Eddie Jones is not one to lay all his cards on the table too early and the abrasive Australian loves people guessing until the very last minute on his selections for tournaments. This Rugby World Cup is no different and after his latest squad announcement, his shuffling of the cards because more vigorous.
Mike Brown has seemingly been thrown a World Cup lifeline in being added to the squad along with hooker Tom Dunn, back row Alex Dombrandt, Fly-Half Marcus Smith and winger Olly Thorley.
Danny Cipriani, Anthony Watson and Sam Underhill have been given a break from the squad to go and undertake specialist strength and conditioning training elsewhere.
Nothing can really be read into these additions though, as when you take them on face value you can see that they are like for like replacements for Cipriani, Watson and Underhill whilst they are away, meaning that training can keep its fluency and consistency.
Tom Dunn is a wise addition though because there are only two hookers in the squad currently and to share that training workload is advisable for such a physical position.
The one thing that it does highlight though, is the strength in depth that is at Jones’ disposal for this World Cup campaign.
Touch wood, everyone is fit that he wants to be fit and when it comes to rotating his players during the tournament he will be safe in the knowledge that any one of them can come in and add value to the shirt that the previous incumbent has relinquished.
The second row has four top class operators to pick from. Maro Itoje will be one of the first names on the team sheet for the games against Argentina and France but the competition to partner him is a headache that any international coach would dream of. Joe Launchbury, Courtney Lawes and George Kruis will be used frequently throughout the tournament on rotation at first but one will eventually nail down that second spot next to Itoje.
Launchbury has been the man that has often had to make way for the other two, but the pressure that he consistently puts on the men in front of him in the queue will only make those players perform to a higher level.
There is a similar situation directly behind them in the pack, especially on the openside of the back row.
Tom Curry and Sam Underhill are very different in the way they play but for the squad, it is the perfect mix going into a long tournament. Expect these two to be chosen on who the opposition is rather than who is first or second choice.
Curry is better over the ball than Underhill and considering that is also a strength of Underhill, it shows you how good the Sale man is at the breakdown. Both tackle like professional tree fellers but Underhill is the more destructive in the tackle and with ball in hand.
Billy Vunipola will obviously hold the Number 8 shirt but his workload needs managing with extreme caution because of his recent injury troubles. That makes Mark Wilson and Brad Shields two of the most important players in the squad, especially with Nathan Hughes being left in the international wilderness by Jones.
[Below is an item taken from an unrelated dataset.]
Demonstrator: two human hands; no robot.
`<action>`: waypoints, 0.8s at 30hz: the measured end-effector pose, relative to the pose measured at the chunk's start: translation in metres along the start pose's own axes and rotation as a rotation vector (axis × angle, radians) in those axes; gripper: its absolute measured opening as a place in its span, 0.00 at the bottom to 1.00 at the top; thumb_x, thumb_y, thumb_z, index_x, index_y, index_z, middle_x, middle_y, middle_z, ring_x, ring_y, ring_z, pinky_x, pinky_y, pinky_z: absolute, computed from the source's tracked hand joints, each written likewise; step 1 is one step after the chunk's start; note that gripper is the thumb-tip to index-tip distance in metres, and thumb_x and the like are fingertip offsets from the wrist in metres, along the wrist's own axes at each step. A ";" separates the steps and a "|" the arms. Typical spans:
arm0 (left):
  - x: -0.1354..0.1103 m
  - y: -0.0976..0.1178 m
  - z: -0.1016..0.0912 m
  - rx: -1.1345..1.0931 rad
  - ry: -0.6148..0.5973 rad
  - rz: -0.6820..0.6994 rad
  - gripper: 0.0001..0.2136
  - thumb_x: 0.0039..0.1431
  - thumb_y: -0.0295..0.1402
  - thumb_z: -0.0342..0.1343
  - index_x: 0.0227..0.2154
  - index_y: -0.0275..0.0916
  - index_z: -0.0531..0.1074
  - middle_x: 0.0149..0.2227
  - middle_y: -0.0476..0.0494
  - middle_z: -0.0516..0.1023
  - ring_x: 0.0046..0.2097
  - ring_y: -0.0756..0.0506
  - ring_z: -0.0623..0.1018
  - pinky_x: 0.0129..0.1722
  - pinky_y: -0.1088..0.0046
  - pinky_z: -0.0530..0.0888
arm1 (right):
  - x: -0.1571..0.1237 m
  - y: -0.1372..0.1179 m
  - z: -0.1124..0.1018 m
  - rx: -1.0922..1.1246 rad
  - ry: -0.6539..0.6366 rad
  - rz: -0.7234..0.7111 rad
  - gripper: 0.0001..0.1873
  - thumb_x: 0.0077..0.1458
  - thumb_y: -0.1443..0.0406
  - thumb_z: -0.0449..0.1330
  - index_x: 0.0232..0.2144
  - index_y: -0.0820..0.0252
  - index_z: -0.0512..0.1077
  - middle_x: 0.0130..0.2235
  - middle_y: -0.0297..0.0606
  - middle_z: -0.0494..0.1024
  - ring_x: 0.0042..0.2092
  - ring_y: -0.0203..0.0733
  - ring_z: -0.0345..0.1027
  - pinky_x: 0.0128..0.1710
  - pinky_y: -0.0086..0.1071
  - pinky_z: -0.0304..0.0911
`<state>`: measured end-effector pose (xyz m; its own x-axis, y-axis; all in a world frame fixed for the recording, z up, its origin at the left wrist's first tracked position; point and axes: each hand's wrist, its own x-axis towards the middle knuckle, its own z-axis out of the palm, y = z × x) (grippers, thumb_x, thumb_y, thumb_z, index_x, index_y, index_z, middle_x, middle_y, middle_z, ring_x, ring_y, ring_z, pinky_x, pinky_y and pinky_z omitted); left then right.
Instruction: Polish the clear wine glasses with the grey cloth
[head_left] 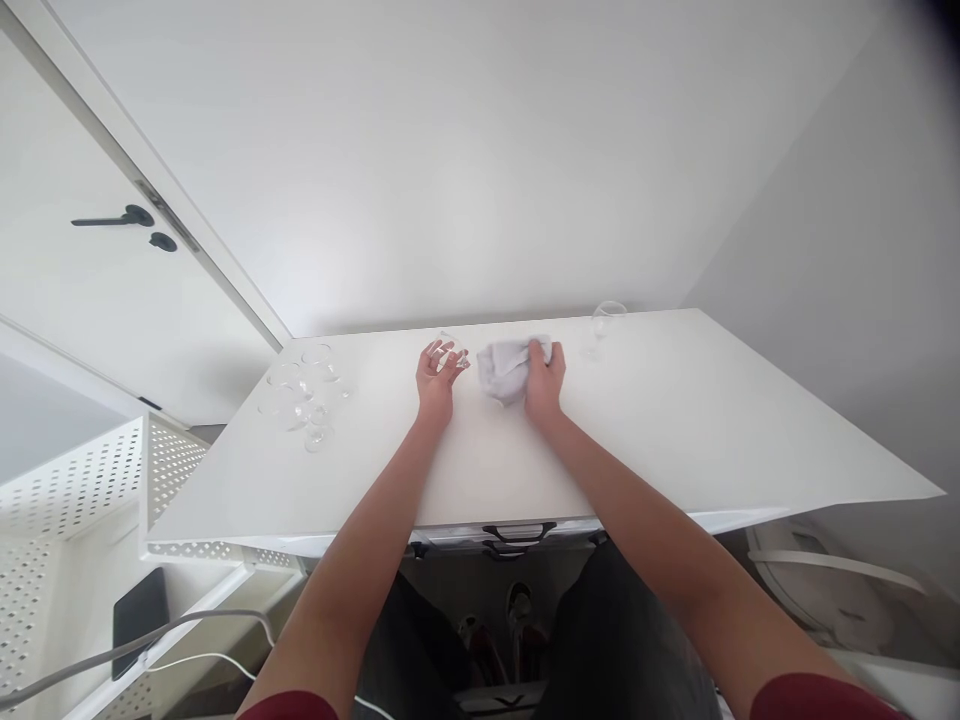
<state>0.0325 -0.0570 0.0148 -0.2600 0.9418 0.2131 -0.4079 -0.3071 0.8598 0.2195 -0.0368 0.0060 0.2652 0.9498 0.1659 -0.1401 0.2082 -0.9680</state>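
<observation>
A clear wine glass (454, 344) is held in the curled fingers of my left hand (437, 378), over the middle of the white tabletop (495, 465); its stem is hard to make out. Just to the right, my right hand (545, 385) grips a bunched light grey cloth (506, 370). A small gap lies between cloth and glass. On the left part of the top stands a group of several clear stemmed glasses (304, 385), their outlines overlapping. Another wine glass (608, 318) stands upright toward the back right.
Behind the top rises a white wall (465, 180). A door with a black handle (112, 217) is at the left. Drawer handles (519, 533) show under the front edge. Perforated white shelving (75, 480) with a cable (187, 620) sits lower left, and a chair-like white frame (836, 562) lower right.
</observation>
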 end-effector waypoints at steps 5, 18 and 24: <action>0.000 0.002 -0.001 -0.027 0.015 0.058 0.29 0.54 0.47 0.73 0.56 0.47 0.70 0.64 0.38 0.67 0.57 0.37 0.81 0.58 0.56 0.78 | 0.009 0.012 -0.007 -0.069 0.432 -0.112 0.19 0.61 0.46 0.59 0.41 0.49 0.60 0.43 0.37 0.70 0.46 0.45 0.67 0.44 0.38 0.67; -0.014 0.012 0.012 0.061 -0.187 0.129 0.32 0.46 0.40 0.78 0.52 0.51 0.68 0.59 0.40 0.71 0.59 0.36 0.80 0.58 0.53 0.77 | -0.008 -0.006 0.016 0.339 -0.348 0.303 0.23 0.45 0.49 0.74 0.31 0.53 0.68 0.35 0.36 0.77 0.40 0.46 0.71 0.40 0.40 0.69; -0.016 0.015 0.014 0.083 -0.213 0.161 0.30 0.48 0.39 0.77 0.51 0.50 0.68 0.58 0.40 0.72 0.58 0.37 0.80 0.58 0.54 0.77 | -0.010 -0.003 0.011 0.244 -0.264 0.248 0.23 0.36 0.55 0.79 0.31 0.55 0.73 0.34 0.34 0.77 0.37 0.43 0.70 0.38 0.38 0.67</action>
<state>0.0430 -0.0753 0.0311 -0.1225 0.8919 0.4354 -0.3007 -0.4514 0.8401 0.2072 -0.0442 0.0090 -0.0530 0.9986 0.0071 -0.3986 -0.0146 -0.9170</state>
Both Wilson and Shields are natural blindside flankers but Wilson has filled the spot at the back of the scrum for club and country on numerous occasions and will be asked to fill that Vunipola sized void when rotation is needed. The aforementioned Underhill may also be used to cover off the blindside, as he does for his club, Bath, when Francois Louw starts for them on the openside. Don’t discard the thought that Itoje may be seen in the number 6 shirt at some point either.
The next area for debate is the 10, 12, 13 axes. Owen Farrell is the first-choice fly-half but the back up to him is a headache because a high profile name may need to miss out.
George Ford, although dropping down the rankings slightly in recent years, is still a favourite of Jones and when he comes on whilst Farrell steps out to inside centre in the last 20 minutes, then England create added attacking dimensions with his variation of passing and timing of those passes which tends to open up the game more.
That leaves a certain Mr. Cipriani in limbo. Do you take Cipriani as a wild card who can produce a moment of genius or do you stick with what you know? There needs to be sacrifice wider out if you do take the Gloucester Number 10.
Henry Slade, who can act as a backup fly-half, and Manu Tuilagi are shoe ins for the squad which currently leaves Jonathan Joseph and Ben Te’o with question marks over their heads.
Both centres have been favourites of Jones over the past four years and Joseph was looking close to top form at the tail end of last season. Defensively, the Bath man has been colossal for England in the past and protects that outside channel between him and the winger as well as anyone in World Rugby. His attack can be devastating as well but it is something that he needs to prove he still has in his locker.
Te’o is more route one in his style but Jones likes just that about him. Currently without a club, the former Worcester centre could be the one that goes head to head with Cipriani for a spot.
The depth in the back three is also frightening. Elliot Daly will more than likely move to the wing for Anthony Watson to take the number 15 shirt and Jonny May will start on the other side but, to have Joe Cokanasiga and the industrious Jack Nowell waiting in the wings, England will travel to Japan with no headaches around this area of the pitch.
Daly can also play at outside centre and there are more than a few England fans that want to see him play there. This again doesn’t play into the hands of Cipriani, Joseph and Te’o which I believe means only one of them will make the cut.
Eddie Jones has indicated that there are minimal places still up for grabs in his final squad and when you analyse that squad, you can see why.
95% of it picks itself and the other 5% seems to be slightly clearer as we approach selection day but as we know, Jones does like to spring the odd surprise last minute and of course, open up debate across the land about that selection.